TASK STATEMENT:
The material below holds a span beginning at the line with "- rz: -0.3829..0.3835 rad" and ending at the line with "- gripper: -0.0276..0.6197". Quote that span exactly, both ends included, and only that span.

DATA SEGMENT:
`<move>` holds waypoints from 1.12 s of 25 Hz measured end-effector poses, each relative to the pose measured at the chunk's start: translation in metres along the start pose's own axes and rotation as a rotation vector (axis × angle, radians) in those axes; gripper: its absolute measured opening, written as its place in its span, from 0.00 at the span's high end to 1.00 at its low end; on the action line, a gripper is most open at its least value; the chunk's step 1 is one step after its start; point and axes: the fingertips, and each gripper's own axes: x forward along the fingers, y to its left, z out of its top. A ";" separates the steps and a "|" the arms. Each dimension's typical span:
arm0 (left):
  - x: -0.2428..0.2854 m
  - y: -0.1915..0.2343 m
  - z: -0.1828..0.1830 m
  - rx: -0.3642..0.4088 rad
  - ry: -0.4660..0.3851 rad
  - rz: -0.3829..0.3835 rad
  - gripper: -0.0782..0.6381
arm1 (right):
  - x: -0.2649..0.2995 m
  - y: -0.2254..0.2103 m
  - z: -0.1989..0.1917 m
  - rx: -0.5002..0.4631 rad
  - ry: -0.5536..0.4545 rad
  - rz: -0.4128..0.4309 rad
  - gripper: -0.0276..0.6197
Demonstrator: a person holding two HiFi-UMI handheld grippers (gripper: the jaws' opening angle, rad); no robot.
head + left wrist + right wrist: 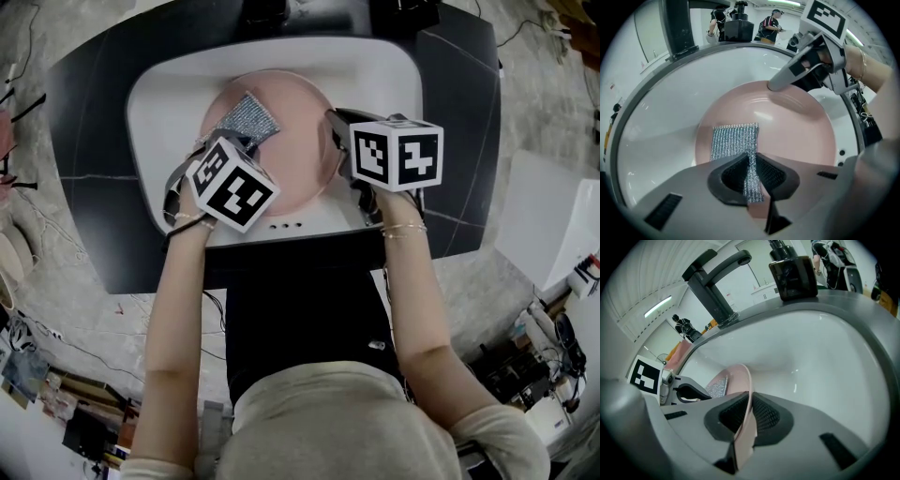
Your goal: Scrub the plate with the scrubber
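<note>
A pink plate (300,141) lies in the white sink (169,103). A silver mesh scrubber (248,119) rests flat on the plate's upper left part. My left gripper (246,148) is shut on the scrubber's near edge; in the left gripper view the scrubber (734,143) runs from the plate (797,136) back between the pads (773,176). My right gripper (336,122) is shut on the plate's right rim. In the right gripper view the plate's rim (746,394) stands edge-on between the jaws, with the scrubber (718,386) and the left gripper (693,392) behind it.
A dark faucet (717,282) and a black soap dispenser (792,270) stand at the sink's far side. A dark counter (459,112) surrounds the basin. Drain overflow holes (284,226) sit at the sink's near wall. People stand in the background of both gripper views.
</note>
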 end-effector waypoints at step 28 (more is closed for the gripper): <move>-0.023 -0.103 0.035 -0.054 -0.127 -0.437 0.80 | -0.006 -0.001 -0.002 0.013 -0.015 -0.019 0.90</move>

TASK OUTPUT:
  - rz: -0.3829..0.3835 rad
  - gripper: -0.0782..0.6381
arm1 (right):
  - x: -0.2649..0.2995 m
  - y: -0.2254..0.2103 m
  - z: -0.1989..0.1917 m
  - rx: -0.5002..0.4631 rad
  - ry: -0.5536..0.4545 rad
  - rz: -0.4128..0.4309 rad
  - gripper: -0.0276..0.6197

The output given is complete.